Expenditure on personal care increased by 31.7 percent, while spending on books and stationery rose 36 percent. Jewelry outlays climbed 48 percent to SR544.12 million. 

Further gains were recorded across other categories. Spending at pharmacies on medical supplies rose 42.1 percent to SR284.81 million, while expenditure on medical services increased 20.8 percent to SR556.27 million. 

The food and beverages sector saw outlays rise 41.4 percent to SR2.7 billion, accounting for the largest share of POS transactions.

Restaurants and cafes followed with a 20.9 percent increase to SR1.9 billion, while apparel and clothing spending rose 30 percent to SR1.6 billion, ranking third. 

Together, the top three categories accounted for approximately 36.53 percent of total POS spending, or SR6.22 billion. 

Saudi Arabia’s major urban centers mirrored the national surge.

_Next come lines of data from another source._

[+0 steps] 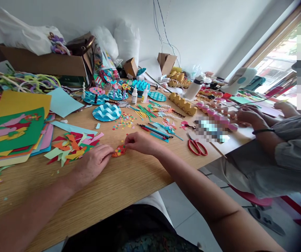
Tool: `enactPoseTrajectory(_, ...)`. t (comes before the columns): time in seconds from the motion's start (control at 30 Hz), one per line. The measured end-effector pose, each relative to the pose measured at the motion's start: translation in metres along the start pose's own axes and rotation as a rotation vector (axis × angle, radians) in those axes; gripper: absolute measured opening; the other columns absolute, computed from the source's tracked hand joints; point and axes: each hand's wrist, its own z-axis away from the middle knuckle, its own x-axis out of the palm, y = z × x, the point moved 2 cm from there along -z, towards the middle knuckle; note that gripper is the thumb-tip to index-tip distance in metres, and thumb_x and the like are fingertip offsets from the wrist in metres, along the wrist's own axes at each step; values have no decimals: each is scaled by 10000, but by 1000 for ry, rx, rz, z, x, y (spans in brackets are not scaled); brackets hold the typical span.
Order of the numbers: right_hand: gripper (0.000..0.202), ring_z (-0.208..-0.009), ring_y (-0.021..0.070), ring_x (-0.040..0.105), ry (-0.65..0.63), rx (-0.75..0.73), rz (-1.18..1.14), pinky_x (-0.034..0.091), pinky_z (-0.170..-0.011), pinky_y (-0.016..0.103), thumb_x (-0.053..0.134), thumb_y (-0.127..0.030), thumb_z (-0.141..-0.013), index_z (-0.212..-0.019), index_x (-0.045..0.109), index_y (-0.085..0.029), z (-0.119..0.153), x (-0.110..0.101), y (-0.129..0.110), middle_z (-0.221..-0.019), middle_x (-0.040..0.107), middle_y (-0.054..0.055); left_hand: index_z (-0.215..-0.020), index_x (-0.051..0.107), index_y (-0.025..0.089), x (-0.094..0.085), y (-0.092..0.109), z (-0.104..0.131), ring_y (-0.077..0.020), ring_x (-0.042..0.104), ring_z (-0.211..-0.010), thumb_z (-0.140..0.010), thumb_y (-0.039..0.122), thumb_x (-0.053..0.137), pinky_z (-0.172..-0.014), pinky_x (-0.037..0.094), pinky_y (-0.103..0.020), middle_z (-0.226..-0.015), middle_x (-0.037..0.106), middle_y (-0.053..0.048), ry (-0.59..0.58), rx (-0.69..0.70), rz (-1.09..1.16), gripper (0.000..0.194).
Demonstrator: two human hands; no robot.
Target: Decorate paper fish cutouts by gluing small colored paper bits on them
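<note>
A small orange-red paper piece with coloured dots (119, 150) lies on the wooden table between my hands. My left hand (95, 159) rests on the table, its fingers close together and their tips at the piece's left edge. Over the right end of the piece, my right hand (140, 142) has thumb and fingers pinched together; anything between them is too small to make out. Just beyond lie scattered coloured paper dots (125, 120). Left of them is a round blue piece with pale wavy strips (106, 112).
Paper scraps (71, 147) and stacked coloured sheets (14, 129) lie left. Pencils (155, 131), red scissors (197, 147) and a stick (218, 149) lie right. Glue bottles (134, 95) and a white bottle (194, 87) stand farther back. Another person's hands (252, 117) are at the right.
</note>
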Motion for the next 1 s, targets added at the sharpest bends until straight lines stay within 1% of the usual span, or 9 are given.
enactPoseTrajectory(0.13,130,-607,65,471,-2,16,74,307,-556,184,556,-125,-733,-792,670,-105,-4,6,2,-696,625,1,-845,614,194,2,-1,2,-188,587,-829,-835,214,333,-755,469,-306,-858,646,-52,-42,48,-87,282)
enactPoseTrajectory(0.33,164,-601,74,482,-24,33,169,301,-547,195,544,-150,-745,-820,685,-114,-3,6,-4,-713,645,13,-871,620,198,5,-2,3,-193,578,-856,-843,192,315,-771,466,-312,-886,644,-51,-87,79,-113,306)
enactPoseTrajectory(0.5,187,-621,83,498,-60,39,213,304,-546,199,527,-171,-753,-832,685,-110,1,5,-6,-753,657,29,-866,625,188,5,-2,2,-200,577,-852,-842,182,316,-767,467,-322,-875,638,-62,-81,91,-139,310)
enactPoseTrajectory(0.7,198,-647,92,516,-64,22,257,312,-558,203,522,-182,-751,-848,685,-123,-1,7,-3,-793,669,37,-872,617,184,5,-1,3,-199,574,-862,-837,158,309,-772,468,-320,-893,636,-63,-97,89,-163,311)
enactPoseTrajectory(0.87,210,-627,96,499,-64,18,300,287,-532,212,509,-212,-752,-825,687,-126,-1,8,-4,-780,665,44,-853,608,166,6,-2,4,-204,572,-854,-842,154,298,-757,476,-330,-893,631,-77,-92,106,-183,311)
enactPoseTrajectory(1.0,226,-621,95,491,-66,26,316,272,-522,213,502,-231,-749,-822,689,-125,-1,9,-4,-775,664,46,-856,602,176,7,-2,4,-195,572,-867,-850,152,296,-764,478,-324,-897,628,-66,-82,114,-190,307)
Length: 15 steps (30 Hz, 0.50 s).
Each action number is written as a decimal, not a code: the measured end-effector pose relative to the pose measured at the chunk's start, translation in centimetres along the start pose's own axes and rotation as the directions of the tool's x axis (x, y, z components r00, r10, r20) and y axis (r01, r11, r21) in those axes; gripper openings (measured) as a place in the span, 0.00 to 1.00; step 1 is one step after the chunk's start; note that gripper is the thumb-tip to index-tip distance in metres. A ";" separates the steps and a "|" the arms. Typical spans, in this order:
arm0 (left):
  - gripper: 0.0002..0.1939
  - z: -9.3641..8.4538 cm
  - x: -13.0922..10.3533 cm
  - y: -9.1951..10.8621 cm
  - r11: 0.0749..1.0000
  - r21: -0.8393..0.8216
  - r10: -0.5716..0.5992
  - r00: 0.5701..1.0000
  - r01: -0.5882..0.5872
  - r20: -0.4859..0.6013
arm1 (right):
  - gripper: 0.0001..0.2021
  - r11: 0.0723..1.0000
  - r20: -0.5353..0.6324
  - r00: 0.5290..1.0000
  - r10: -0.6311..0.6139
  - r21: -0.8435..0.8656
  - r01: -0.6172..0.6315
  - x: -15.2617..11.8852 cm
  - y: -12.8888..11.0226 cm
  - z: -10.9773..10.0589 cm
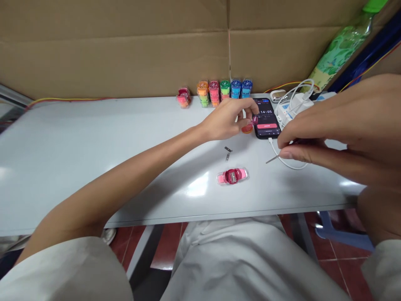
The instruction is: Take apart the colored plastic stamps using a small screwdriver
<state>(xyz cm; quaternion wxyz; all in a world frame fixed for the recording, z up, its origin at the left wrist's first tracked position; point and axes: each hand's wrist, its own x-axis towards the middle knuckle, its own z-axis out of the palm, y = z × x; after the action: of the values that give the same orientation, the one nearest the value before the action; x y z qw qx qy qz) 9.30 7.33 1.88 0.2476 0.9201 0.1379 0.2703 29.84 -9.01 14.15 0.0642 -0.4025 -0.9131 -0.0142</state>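
Observation:
My left hand (230,119) pinches a small translucent magenta piece (255,120) beside the phone's left edge. Just under that piece lies an orange-red round part (247,128). My right hand (332,129) is closed around a thin metal tool, whose shaft (272,159) sticks out to the left over the table. Two small metal blades (228,149) lie on the white table (175,159). Nearer the front edge rests a pink sharpener with a clear case (232,176), its metal blade facing up.
Colourful stacked sharpener pieces (214,93) stand along the cardboard wall, with a red-pink one (183,98) to their left. A phone (266,118) showing a timer, white cables and a power strip (294,108), and a green bottle (341,48) are at the right.

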 end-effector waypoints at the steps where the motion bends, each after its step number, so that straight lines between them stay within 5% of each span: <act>1: 0.12 0.1 -0.2 0.0 1.000 0.009 0.003 1.000 -0.003 0.011 | 0.27 1.000 -0.004 1.000 0.005 0.012 -0.005 0.1 -0.1 0.0; 9: 0.14 0.6 -1.4 -1.2 0.998 0.042 0.051 0.999 -0.050 -0.012 | 0.27 0.998 0.040 0.999 0.036 -0.046 -0.034 0.2 -0.2 -0.2; 15: 0.13 -1.3 -3.8 2.1 0.999 -0.049 -0.018 1.000 0.018 0.001 | 0.14 0.992 0.107 0.992 0.072 -0.114 -0.060 1.4 -1.3 0.3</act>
<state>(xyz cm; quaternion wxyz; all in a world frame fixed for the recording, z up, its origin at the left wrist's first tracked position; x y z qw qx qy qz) 5.72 4.59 2.31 0.2728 0.9125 0.1393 0.2711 27.90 -8.81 14.06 -0.0084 -0.4357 -0.8991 -0.0401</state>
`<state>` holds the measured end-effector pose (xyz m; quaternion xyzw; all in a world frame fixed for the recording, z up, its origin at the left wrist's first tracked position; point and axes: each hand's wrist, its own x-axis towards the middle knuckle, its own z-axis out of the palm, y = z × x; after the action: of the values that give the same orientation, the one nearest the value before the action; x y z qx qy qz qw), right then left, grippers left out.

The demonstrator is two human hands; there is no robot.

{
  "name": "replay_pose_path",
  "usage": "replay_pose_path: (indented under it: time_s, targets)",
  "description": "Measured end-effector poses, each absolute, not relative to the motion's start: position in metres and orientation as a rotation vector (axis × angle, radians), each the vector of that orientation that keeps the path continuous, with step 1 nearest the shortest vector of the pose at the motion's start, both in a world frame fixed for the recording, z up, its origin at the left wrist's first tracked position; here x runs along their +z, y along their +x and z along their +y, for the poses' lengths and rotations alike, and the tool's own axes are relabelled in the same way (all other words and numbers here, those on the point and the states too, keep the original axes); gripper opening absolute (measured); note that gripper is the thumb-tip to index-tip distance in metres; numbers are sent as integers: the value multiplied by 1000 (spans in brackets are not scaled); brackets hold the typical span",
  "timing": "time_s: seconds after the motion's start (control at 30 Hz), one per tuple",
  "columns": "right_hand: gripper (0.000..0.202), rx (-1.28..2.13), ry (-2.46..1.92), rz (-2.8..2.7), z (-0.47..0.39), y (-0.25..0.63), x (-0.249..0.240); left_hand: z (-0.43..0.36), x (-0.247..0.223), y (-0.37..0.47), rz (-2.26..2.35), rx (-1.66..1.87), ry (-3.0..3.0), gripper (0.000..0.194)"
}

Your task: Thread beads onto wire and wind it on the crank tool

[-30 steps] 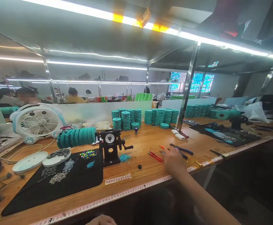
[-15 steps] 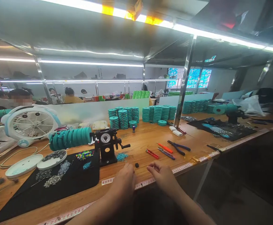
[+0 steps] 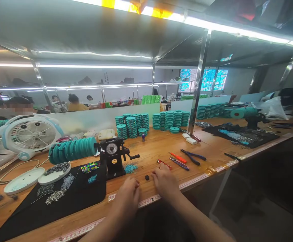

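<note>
My left hand (image 3: 128, 191) is at the bench's front edge with its fingers curled together; what they hold, if anything, I cannot make out. Just right of a small black cube (image 3: 147, 177) is my right hand (image 3: 164, 180), its fingers bent and pressed together; anything in them is too fine to see. Beyond my left hand stands a black hand-crank winder with a dial (image 3: 112, 156), teal foam spools (image 3: 72, 149) lined up on its shaft. Small blue pieces (image 3: 130, 168) lie by its base. A red-handled tool (image 3: 163, 163) lies just behind my right hand.
Pliers (image 3: 194, 156), an orange screwdriver (image 3: 178, 157) and snips (image 3: 179, 163) lie to the right. A black mat (image 3: 86, 195) with beads and metal bits lies left, near a white fan (image 3: 32, 134). Teal spools (image 3: 131, 127) are stacked behind. A measuring tape (image 3: 194, 181) runs along the edge.
My right hand has moved left and slightly forward, up beside the black cube. My left hand has shifted a little left. The cube stays where it was on the bench.
</note>
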<state>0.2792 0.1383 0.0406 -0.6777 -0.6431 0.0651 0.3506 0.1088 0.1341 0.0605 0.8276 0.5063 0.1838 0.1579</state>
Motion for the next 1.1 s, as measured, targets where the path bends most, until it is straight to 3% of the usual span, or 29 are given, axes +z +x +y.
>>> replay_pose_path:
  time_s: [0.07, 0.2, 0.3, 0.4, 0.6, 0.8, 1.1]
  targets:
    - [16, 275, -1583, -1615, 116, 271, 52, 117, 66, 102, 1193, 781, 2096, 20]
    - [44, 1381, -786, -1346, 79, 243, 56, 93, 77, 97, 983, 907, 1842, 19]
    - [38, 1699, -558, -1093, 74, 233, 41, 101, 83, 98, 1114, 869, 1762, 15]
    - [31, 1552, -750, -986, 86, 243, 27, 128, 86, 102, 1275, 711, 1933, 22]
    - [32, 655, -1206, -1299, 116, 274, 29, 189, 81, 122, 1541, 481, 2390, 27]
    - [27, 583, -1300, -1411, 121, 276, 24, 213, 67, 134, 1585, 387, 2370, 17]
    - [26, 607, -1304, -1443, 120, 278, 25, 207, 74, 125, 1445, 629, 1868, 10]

Riyadh, which accounted for the largest share of POS spending, saw a 21 percent increase to SR5.61 billion, up from SR4.63 billion the previous week.

The number of transactions in the capital rose 12.2 percent to 79.6 million. 

In Jeddah, transaction values increased 25.6 percent to SR2.24 billion, while Dammam posted a 26.1 percent rise to SR831.93 million. 

POS data, tracked weekly by SAMA, provides an indicator of consumer spending trends and the ongoing growth of digital payments in Saudi Arabia. 

The data also highlights the expanding reach of POS infrastructure, extending beyond major retail hubs to smaller cities and service sectors, supporting broader digital inclusion initiatives. 

The growth of digital payment technologies aligns with Saudi Arabia’s Vision 2030 objectives, promoting electronic transactions and contributing to the Kingdom’s broader digital economy.